Thursday, March 13, 2008

About Tong King Sum...

I knew this local sculptor long before I started painting. It was the days when my dad brought me to City Hall for exhibitions and visiting the old venue of the Hong Kong Museum of Art at 10/F of High Block nearly once every few months. I still remembered the fantastic exhibition of Choi Man Wing (蔡文穎的動感藝術). And then I saw Tong's wooden sculptures in Lower Block of City Hall, the fantastic bodies made by wood. In those old days, a little girl like me could only ask her dad, "Oh, how come the body just lying there with half trunk?" I did not know the name of the sculptors until my study of art in secondary school and then college. I no longer went exhibition with dad, as I knew the ways already. But I really met Tong first face to face was a talk in my college and he was the guest speaker talking about his own works. And then we met few times in the gathering of HKVAS. He was a little man of great heart in art. We knew that his health was not very good in recent years, but his love on human body makes me moved all the time.
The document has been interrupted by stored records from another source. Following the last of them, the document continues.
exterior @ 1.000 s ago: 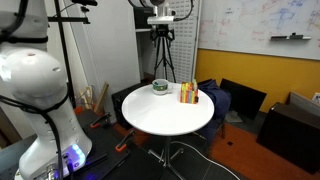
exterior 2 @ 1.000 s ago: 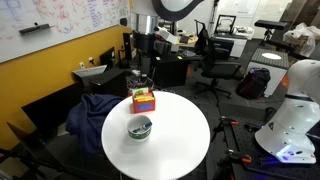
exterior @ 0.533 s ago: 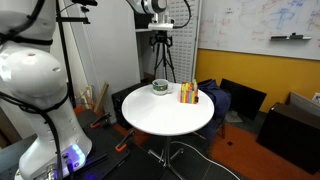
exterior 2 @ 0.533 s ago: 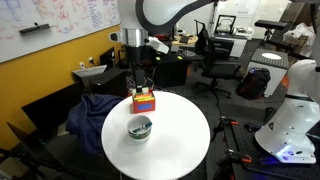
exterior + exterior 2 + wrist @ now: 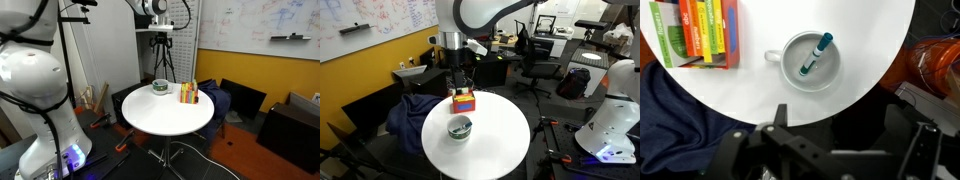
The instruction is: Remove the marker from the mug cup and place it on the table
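The greenish mug cup (image 5: 810, 62) stands on the round white table (image 5: 750, 95). The dark bluish marker (image 5: 815, 54) leans inside the cup, tip toward the rim. The cup also shows in both exterior views (image 5: 159, 86) (image 5: 460, 127), where the marker is too small to make out. My gripper (image 5: 840, 125) is open and empty, its jaws wide apart. It hangs well above the table, off to one side of the cup. In an exterior view the gripper (image 5: 461, 82) hangs above the table's far edge, behind the striped block.
A red-orange-yellow striped block (image 5: 695, 32) stands next to the cup, seen in both exterior views (image 5: 188, 93) (image 5: 464, 100). A dark blue cloth (image 5: 415, 108) lies over a chair beside the table. A tripod (image 5: 163, 50) stands behind the table.
Over the last second the arm swung sideways and lowered toward the table's far edge. In the last half second it has barely moved. Cup, marker and block are unmoved.
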Available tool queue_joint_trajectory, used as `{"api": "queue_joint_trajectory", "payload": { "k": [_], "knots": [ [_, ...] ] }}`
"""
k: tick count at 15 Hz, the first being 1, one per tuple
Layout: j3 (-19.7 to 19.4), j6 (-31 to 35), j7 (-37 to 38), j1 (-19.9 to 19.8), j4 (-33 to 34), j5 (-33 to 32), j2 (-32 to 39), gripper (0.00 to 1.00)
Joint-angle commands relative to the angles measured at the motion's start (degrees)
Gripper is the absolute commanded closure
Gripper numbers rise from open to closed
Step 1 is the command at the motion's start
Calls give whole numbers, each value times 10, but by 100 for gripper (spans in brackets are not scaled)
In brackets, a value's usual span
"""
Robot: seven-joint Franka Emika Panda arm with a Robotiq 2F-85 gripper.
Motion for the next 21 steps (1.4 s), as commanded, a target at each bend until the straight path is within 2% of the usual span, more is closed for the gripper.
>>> {"api": "queue_joint_trajectory", "payload": {
  "k": [1, 9, 14, 21],
  "knots": [
    [6, -10, 3, -9, -1, 2, 8, 0],
    [9, -15, 7, -17, 1, 13, 36, 0],
    [20, -9, 14, -19, 10, 59, 63, 0],
    [24, -3, 74, -15, 38, 93, 108, 0]
  ]
}}
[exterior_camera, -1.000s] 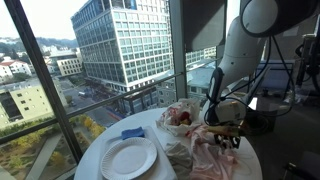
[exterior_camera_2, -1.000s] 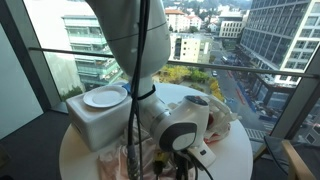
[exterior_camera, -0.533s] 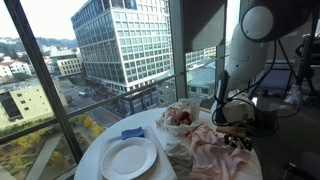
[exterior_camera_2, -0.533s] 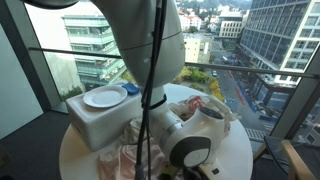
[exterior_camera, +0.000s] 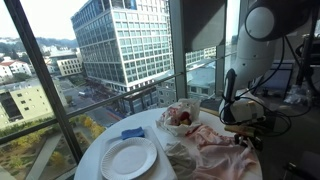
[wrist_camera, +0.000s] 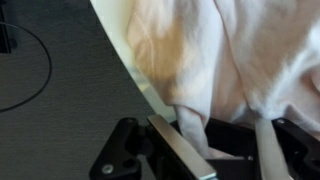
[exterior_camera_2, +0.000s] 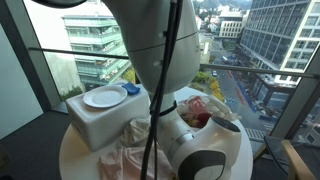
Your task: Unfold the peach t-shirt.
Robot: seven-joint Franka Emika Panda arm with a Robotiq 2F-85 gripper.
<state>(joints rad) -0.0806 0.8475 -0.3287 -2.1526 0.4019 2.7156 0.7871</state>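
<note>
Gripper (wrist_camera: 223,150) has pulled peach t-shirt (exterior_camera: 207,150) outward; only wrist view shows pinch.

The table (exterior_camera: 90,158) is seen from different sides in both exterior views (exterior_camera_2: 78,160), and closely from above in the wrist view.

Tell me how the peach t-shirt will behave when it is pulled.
Probably floppy: the peach t-shirt lies in soft, wrinkled folds. Likely light: one thin fold bunches at the gripper in the wrist view. It may stretch and slide rather than lift whole.
</note>
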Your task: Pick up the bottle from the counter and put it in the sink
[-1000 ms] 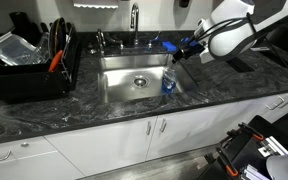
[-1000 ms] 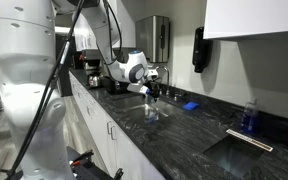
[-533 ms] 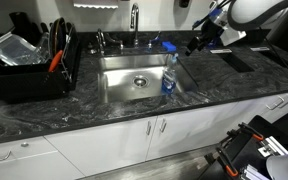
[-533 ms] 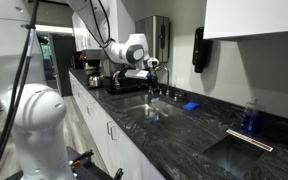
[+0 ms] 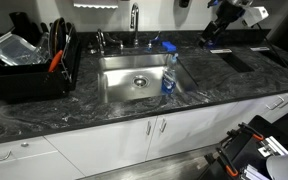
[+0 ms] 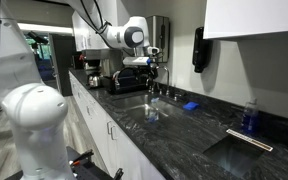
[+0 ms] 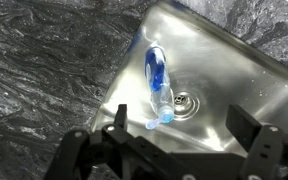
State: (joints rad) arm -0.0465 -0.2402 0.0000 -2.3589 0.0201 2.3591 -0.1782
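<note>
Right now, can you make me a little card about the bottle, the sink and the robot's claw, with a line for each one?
bottle: clear with blue liquid, inside the sink, close to one side wall, seems upright
sink: shiny metal, drain in the middle
gripper: open, holding nothing, high above the counter, apart from the bottle
dish rack: black, on the counter beside the sink
job: looks done, bottle is in the sink

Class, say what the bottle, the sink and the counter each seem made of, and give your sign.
Bottle: likely clear plastic; see-through, blue inside. Sink: stainless steel, brushed; grey sheen with reflections. Counter: dark polished stone, perhaps granite or an imitation; pale veins, glossy.
</note>
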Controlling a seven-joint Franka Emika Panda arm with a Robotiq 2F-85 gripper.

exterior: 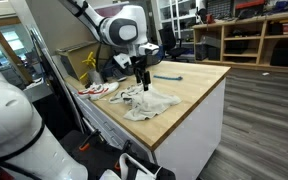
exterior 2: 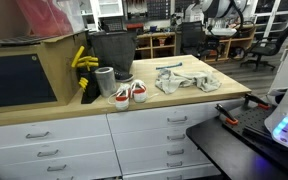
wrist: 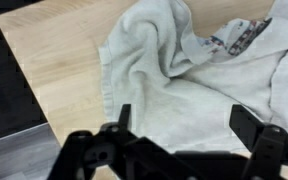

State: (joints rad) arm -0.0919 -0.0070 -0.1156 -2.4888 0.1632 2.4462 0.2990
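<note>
In an exterior view, the end effector [exterior: 142,76] hangs just above a crumpled cream cloth towel [exterior: 150,103] lying on the light wooden bench [exterior: 199,85]. A slim blue tool [exterior: 168,76] lies behind the towel, and a pair of red-and-white sneakers [exterior: 97,90] sits beside it.

In an exterior view from the drawer side, the towel [exterior 2: 184,80] is spread near the bench's far end, with the sneakers [exterior 2: 126,94] and a grey cylindrical cup [exterior 2: 105,80] nearby.

In the wrist view, the end effector [wrist: 184,125] has its fingers [wrist: 124,116] spread wide over the towel [wrist: 159,75], pinching nothing.
</note>
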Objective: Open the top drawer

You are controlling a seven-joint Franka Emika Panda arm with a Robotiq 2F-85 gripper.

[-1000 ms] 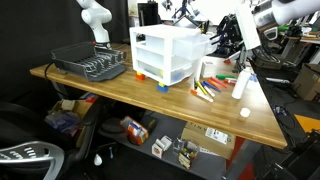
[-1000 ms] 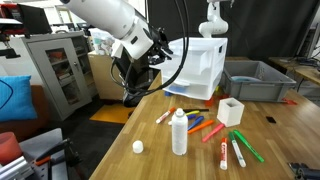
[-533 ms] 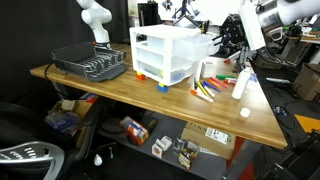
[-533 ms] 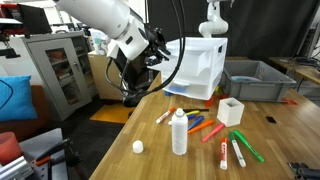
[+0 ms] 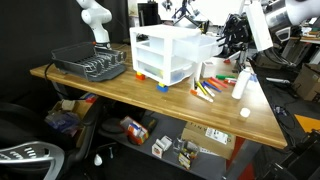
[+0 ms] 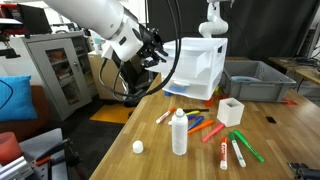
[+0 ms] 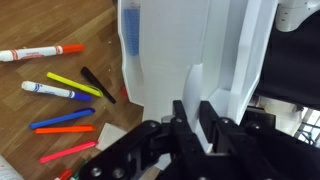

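Observation:
The small white drawer unit stands at the back of the wooden table and shows in both exterior views. The top drawer is pulled partly out of the unit toward the arm. It also shows in an exterior view and, close up, as white plastic in the wrist view. My gripper is shut on the top drawer's front lip, one finger on each side of it. The gripper also shows at the drawer's front in both exterior views.
Coloured markers lie on the table in front of the unit. A white bottle, a loose cap and a white cup stand nearby. A black dish rack and a grey bin sit beside the unit.
The arm has moved a little away from the unit with the top drawer's front in the gripper, and the drawer has slid further out.

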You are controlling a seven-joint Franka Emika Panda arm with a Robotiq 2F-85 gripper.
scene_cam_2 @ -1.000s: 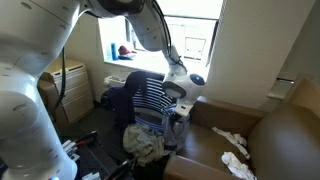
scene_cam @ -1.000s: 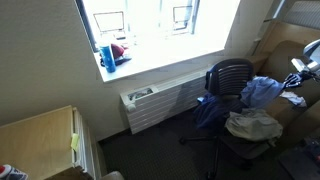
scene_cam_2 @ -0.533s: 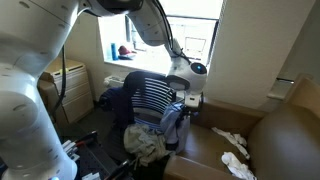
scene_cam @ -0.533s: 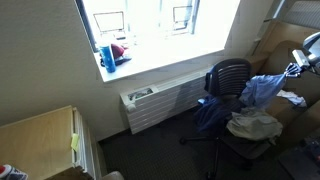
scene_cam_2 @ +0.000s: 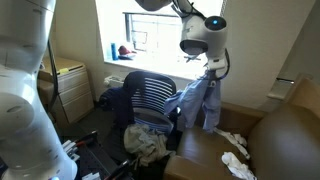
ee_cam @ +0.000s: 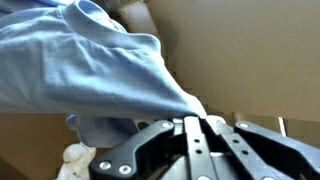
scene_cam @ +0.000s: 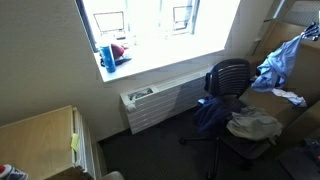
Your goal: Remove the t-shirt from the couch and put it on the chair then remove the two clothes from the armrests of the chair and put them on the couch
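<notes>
Gripper (scene_cam_2: 209, 68) clamped on light blue garment (scene_cam_2: 198, 102); garment hangs free in air between office chair (scene_cam_2: 148, 95) and couch (scene_cam_2: 275, 140). T-shirt (scene_cam: 252, 124) already on chair seat. Step in hand, likely: carrying first armrest cloth. Next: swing over couch cushion, lower, release. Dark blue cloth (scene_cam: 210, 112) on far armrest not yet fetched.

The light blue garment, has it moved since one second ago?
Yes. The light blue garment, held by the gripper, rose off the chair armrest, toward the couch.
</notes>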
I always introduce this artist to my students by one of his work known as "Back" (collected by H.K. Museum of Art). "As you see, this work consists of the trunk of a male, strong and spontaneous. From one side, we see the body bend backwards as if he is going to throw a disc out like the Olympic game player, if we are expecting to see his chest on the other side, we are wrong. What we see on the other side is a back again! And this back looks like he is thinking, like the "Thinker" of Rodin. So, what makes an artist has such kind of love towards the "back"? As we know, Tong suffers from some problems with the bones of his chest and spine, making him unable to own a full-formed trunk like the one standing in front of us. That's why..." Most of the time, when I finished the last few words in this introduction, students got new eyes on this sculpture, not only the artform but also the life of the sculpture. It's his works that call our attention to the most familiar but likely-to-be forgotten bodies.